(Required action): Using the data below, transcribe exactly everything from the line that contains "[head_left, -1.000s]" down to the line that contains "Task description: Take". Include both of those lines and none of the pictures.

****************

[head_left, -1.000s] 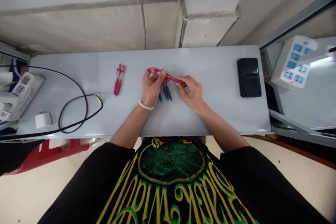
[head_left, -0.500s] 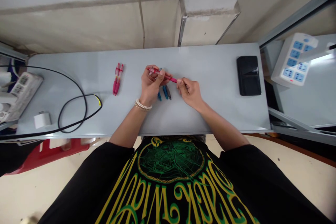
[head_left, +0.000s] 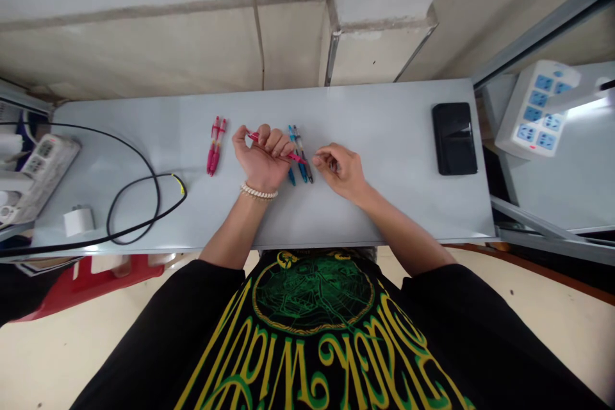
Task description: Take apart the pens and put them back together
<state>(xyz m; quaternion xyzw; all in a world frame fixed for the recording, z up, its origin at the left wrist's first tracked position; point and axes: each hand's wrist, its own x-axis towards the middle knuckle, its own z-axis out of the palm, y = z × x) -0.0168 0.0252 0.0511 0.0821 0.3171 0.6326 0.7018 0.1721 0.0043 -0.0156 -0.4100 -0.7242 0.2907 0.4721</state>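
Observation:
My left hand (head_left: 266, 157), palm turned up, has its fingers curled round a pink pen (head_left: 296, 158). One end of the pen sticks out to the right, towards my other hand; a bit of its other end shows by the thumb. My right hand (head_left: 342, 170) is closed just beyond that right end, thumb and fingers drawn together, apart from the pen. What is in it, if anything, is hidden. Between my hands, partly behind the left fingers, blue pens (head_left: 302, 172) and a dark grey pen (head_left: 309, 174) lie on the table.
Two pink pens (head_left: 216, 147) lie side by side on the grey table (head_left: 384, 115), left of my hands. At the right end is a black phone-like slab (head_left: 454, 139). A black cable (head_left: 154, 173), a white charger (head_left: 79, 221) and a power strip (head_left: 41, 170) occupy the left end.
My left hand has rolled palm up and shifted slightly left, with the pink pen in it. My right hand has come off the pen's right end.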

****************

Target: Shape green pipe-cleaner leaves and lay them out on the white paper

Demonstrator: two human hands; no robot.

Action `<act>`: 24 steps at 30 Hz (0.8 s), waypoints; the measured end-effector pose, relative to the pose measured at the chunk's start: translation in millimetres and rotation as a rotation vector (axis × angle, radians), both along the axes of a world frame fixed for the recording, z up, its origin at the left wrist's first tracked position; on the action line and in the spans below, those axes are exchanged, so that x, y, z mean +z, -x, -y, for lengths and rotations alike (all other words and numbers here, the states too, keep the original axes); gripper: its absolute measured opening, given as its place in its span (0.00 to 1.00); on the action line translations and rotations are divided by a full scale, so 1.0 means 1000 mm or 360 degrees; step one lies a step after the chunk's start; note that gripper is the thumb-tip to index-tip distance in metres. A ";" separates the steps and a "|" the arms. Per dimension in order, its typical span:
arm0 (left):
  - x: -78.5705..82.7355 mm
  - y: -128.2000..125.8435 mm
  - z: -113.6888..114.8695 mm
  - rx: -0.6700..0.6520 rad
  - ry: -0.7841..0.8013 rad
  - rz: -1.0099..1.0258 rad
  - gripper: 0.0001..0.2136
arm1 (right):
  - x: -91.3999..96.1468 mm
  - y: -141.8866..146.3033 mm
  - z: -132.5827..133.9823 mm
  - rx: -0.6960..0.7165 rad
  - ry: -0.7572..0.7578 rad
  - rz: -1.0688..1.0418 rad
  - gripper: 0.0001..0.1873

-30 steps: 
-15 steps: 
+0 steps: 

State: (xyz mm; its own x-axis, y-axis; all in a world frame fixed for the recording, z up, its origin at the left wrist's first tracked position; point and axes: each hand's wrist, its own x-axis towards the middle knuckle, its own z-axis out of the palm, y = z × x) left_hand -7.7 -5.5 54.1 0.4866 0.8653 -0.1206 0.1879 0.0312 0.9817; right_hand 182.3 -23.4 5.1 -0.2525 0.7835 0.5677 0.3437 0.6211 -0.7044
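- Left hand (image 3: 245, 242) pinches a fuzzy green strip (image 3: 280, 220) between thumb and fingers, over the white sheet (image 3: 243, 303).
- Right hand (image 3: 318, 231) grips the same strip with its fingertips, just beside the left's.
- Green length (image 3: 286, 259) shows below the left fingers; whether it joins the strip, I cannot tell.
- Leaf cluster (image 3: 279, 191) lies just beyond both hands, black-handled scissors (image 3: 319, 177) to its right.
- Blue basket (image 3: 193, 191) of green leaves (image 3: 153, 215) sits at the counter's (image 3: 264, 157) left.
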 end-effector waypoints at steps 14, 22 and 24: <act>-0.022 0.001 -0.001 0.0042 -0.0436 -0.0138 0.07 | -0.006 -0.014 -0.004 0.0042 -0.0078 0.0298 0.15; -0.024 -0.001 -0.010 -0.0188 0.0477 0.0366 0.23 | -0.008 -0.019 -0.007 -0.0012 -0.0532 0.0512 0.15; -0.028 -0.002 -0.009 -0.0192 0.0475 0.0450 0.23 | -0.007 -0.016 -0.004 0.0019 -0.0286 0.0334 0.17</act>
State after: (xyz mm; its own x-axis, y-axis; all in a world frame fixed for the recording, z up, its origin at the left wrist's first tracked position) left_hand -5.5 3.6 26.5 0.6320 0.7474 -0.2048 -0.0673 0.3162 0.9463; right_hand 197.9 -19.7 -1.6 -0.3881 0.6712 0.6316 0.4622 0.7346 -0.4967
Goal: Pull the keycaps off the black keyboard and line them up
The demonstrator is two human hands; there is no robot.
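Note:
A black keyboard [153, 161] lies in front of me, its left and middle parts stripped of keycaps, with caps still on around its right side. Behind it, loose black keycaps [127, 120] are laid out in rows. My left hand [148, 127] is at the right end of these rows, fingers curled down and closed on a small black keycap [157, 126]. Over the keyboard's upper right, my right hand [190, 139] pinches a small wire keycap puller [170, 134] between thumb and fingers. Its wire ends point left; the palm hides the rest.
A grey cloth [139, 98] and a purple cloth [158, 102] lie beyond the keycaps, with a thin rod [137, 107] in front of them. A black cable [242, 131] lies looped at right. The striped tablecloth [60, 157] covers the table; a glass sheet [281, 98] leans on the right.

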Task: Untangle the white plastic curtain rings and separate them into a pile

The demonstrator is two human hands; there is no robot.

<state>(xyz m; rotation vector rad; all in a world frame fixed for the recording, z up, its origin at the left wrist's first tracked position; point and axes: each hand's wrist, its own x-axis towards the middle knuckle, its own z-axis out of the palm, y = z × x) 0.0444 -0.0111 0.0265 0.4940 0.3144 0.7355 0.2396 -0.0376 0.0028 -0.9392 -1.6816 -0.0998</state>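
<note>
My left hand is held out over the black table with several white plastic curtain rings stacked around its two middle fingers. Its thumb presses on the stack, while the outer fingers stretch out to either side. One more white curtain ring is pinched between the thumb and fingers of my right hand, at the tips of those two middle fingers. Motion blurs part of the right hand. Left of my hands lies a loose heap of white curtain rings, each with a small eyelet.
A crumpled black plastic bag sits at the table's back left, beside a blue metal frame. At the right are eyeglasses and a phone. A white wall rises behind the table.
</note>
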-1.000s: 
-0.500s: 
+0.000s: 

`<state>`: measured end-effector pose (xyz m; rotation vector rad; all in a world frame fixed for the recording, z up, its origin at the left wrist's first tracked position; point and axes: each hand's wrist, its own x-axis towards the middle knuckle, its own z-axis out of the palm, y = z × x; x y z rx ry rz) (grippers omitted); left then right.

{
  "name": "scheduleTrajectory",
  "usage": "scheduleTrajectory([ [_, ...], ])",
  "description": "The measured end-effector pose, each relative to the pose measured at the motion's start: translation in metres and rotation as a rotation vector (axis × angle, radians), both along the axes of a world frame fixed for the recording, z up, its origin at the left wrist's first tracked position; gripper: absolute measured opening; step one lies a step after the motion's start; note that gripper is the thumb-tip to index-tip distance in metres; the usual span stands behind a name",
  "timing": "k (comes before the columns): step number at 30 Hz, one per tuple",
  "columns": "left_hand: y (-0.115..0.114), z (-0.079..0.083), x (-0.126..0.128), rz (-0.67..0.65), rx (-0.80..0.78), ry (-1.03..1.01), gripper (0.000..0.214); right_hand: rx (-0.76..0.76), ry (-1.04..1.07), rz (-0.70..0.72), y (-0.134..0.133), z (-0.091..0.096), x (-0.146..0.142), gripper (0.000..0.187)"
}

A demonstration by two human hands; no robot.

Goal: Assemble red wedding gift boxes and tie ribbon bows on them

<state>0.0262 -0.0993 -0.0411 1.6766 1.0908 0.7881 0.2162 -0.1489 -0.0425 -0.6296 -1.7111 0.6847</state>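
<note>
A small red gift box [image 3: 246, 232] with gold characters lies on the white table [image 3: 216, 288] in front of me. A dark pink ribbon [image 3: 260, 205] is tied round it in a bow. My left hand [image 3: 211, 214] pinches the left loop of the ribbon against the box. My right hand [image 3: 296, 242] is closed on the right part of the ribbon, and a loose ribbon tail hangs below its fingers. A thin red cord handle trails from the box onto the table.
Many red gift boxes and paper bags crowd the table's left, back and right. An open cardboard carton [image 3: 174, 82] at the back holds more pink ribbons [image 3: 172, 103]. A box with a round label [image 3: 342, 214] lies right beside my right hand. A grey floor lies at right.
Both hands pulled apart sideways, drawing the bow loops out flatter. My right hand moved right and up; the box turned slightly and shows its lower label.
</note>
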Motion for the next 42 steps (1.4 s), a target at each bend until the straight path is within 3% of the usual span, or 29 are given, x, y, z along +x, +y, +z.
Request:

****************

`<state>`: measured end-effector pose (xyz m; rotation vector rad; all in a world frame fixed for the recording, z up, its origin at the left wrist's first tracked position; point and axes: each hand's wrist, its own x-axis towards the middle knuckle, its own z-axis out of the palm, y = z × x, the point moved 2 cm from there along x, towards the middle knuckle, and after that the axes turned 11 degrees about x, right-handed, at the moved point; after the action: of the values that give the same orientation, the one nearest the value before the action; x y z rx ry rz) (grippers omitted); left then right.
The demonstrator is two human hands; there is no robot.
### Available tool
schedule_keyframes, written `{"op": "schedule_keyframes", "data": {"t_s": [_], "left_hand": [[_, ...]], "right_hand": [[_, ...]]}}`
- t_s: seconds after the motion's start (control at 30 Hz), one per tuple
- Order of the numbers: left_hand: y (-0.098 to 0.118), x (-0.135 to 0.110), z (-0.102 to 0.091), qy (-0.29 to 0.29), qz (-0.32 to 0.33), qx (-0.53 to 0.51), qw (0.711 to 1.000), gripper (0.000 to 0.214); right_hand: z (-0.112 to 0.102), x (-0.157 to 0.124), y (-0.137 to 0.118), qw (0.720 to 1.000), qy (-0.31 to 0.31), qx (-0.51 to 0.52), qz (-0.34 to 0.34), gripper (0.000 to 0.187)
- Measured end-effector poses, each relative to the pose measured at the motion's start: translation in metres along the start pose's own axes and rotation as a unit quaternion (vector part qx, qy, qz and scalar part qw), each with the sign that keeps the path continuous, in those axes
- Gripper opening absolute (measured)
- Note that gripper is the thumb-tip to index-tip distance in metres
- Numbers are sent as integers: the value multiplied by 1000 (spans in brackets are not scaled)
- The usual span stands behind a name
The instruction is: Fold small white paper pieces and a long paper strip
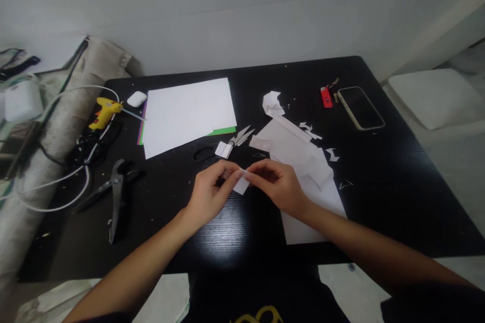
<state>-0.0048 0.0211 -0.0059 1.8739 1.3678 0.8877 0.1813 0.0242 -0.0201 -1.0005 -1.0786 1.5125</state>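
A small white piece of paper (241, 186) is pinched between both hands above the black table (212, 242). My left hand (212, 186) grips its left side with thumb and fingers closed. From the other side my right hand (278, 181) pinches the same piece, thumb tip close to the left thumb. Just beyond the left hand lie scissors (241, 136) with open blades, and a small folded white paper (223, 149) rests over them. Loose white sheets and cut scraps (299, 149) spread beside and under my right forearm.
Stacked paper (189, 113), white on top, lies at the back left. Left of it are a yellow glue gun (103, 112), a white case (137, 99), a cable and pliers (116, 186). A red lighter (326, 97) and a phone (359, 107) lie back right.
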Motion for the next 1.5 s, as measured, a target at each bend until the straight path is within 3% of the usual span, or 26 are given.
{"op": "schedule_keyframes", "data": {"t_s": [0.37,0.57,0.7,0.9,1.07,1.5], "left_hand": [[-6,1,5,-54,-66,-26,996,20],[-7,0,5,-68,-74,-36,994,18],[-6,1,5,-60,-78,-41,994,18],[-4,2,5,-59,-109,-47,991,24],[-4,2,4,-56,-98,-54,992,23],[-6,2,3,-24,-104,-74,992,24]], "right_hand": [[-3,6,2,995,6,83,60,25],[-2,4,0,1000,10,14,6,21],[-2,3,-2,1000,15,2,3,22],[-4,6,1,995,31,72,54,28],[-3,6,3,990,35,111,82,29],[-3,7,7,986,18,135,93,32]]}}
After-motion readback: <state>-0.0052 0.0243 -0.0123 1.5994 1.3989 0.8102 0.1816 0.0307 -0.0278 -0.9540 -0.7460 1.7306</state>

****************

(Exercise output):
[head_left, -1.000s] 
[head_left, -0.500s] 
[head_left, +0.000s] 
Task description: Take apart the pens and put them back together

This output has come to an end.